Writing in WSJ’s Opinion Journal, Thomas Bray points to the motives undergirding the conservationalist impulse to rid parks of … well, fun:

It’s not exactly a new battle. In the early 1900s, with the advent of the automobile, preservationists (and their allies in the horse and stagecoach industries) opposed allowing cars into the park. Now there are some 280 million visits annually to America’s national parks, most of them by car. This is leading to calls for confining visitors to buses, trams and snow coaches, but this may take a lot out of the experience for people who like to mosey through the parks at their own speed.
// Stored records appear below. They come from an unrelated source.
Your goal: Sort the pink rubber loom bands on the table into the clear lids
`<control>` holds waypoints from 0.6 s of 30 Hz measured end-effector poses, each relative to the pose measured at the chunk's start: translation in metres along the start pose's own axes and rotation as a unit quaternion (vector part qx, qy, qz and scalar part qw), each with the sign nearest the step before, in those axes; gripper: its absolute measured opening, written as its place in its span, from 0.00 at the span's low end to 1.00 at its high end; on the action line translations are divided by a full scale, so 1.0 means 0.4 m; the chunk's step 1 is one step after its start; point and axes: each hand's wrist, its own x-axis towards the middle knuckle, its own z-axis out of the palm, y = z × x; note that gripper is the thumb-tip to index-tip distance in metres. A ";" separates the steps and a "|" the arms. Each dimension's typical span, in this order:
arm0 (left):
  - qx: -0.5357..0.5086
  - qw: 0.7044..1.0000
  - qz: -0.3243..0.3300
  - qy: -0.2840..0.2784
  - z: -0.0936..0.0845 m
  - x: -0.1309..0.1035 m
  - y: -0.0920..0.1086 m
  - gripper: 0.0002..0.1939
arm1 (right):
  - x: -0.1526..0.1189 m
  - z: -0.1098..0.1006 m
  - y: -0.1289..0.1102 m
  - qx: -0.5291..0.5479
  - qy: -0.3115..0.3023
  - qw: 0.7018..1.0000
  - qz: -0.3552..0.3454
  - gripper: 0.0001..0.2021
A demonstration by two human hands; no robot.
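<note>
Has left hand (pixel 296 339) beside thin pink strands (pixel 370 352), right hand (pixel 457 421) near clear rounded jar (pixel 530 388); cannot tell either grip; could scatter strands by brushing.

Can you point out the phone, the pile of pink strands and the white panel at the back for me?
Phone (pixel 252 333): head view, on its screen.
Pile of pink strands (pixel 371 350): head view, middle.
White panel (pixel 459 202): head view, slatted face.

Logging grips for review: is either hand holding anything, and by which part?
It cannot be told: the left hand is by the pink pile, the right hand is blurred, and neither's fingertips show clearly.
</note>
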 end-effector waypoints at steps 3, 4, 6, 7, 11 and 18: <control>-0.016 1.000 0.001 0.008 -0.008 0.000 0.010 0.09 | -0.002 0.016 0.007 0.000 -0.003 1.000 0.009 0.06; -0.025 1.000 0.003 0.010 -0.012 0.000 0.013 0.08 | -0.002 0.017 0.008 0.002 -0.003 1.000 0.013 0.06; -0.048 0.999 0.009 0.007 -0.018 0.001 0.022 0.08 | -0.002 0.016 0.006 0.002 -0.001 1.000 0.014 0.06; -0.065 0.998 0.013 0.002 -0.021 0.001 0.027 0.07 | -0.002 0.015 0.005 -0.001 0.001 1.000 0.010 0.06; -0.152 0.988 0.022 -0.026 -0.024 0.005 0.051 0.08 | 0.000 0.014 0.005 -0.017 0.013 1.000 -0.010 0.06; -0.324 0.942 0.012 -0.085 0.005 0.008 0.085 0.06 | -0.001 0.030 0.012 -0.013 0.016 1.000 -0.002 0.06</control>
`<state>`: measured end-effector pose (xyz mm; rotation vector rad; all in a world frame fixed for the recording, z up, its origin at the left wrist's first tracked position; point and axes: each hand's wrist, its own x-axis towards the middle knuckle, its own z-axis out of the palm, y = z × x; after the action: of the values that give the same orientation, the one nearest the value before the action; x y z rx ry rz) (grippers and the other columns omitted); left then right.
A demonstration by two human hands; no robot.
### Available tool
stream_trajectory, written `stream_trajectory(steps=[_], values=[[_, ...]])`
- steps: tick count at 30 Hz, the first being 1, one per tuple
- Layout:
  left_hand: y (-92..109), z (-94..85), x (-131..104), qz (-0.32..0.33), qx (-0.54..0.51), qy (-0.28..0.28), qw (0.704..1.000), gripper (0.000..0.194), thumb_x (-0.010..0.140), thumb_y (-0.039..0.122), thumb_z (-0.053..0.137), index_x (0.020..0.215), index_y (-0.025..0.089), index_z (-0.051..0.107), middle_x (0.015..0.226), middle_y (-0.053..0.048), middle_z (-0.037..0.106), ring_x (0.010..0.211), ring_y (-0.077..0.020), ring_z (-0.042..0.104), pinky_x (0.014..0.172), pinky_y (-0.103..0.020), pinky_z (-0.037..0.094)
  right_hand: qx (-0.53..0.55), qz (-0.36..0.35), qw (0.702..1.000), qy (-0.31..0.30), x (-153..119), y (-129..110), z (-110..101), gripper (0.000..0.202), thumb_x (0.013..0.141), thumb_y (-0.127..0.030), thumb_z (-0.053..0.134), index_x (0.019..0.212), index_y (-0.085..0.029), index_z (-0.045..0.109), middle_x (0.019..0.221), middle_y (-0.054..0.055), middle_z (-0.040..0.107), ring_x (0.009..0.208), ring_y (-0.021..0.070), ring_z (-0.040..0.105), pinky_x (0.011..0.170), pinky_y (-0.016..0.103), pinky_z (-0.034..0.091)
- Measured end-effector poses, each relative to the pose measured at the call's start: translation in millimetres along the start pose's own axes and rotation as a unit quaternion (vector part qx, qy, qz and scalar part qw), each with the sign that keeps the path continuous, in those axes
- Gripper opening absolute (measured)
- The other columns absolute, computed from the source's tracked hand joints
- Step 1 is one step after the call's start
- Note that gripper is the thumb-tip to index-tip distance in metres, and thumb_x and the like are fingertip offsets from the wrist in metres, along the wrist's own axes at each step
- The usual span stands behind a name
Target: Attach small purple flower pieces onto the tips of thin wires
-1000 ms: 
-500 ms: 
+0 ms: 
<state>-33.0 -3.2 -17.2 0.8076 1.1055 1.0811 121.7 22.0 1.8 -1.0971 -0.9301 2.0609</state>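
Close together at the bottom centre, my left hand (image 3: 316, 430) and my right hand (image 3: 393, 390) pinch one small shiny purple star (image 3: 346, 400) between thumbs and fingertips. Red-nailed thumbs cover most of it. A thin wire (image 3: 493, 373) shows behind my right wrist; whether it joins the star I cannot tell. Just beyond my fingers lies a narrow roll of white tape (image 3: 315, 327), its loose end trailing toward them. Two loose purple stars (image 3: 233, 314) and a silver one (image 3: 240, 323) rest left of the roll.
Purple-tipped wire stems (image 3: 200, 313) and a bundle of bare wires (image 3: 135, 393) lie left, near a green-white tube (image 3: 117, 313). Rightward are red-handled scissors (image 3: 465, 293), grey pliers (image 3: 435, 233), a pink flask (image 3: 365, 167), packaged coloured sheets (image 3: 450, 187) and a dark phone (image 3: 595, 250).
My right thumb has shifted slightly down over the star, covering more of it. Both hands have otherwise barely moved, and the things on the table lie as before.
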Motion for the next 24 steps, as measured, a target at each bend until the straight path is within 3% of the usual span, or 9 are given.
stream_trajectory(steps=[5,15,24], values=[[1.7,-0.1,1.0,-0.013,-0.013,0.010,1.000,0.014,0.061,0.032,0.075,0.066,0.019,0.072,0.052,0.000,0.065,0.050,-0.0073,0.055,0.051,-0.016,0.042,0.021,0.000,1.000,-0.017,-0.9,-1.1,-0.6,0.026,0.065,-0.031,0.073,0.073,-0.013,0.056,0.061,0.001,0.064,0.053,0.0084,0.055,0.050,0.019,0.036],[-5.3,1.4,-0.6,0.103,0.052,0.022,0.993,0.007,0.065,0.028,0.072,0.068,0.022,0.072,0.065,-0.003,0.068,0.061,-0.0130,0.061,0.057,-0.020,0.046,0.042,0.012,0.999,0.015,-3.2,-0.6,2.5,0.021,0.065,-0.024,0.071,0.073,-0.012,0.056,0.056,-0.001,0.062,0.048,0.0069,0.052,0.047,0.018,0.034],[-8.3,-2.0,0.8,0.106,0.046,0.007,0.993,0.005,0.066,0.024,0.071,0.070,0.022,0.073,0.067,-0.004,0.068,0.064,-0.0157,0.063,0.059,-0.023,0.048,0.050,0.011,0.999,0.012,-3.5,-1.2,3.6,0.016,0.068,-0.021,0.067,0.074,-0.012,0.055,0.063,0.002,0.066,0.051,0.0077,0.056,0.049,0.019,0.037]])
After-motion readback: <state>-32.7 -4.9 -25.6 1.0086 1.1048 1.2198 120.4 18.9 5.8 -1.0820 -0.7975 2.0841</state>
The snowmobile folks seem to have gotten the message. They are developing new, quieter and cleaner engines. But this isn’t likely to impress their foes in the environmental community, whose real gripe is that there are just too many people in the parks to begin with. In their view, the purpose of the national parks is not “the enjoyment of the people” but protection of so-called ecosystems in their supposedly pristine state.

And that, of course, is the final irony. Man has always been a part of Yellowstone. I have fished a section of the park known as the “thoroughfare” because it was a well-known travel route for American Indians and traders. Bison were never very numerous in the park because of its altitude and lack of grazing land. And the National Park Service’s own policy of putting out nearly every fire as soon as it started helped lead to the buildup of tinder that resulted in the massively destructive fires of the late 1980s and early 1990s. Just how “natural” Yellowstone remains is open to question.

That’s not necessarily an argument for opening up Yellowstone to willy-nilly development. What people like about Yellowstone and other parks is their sense of wildness. But it does argue for keeping the average human tourist–not just the backcountry trekker–in mind when debating things like cars and snowmobiles.

Bray is spot on, it seems to me. The conservationalist impulse, as I’ve tried to explain to a good friend of mine (who colors himself on the greener shade of pale), is essentially a religious impulse — specifically, a kind of secular Puritanism. And I have no problem with people who argue environmental issues from this position: keeping the land “pure” (to their way of thinking) trumps all potential “uses” for that land.

Personally, I happen to think this impulse is misguided, but at least it’s honest, and it beats having to doctor research in order to argue for such things as “noise pollution” and man-made C02 blankets, which — when coupled with legislation based on dubious science — can end up doing more harm than good…

[update: From The Weekly Standard, more on the religiosity of environmentalism; this is a subscribers only article, I’m afraid]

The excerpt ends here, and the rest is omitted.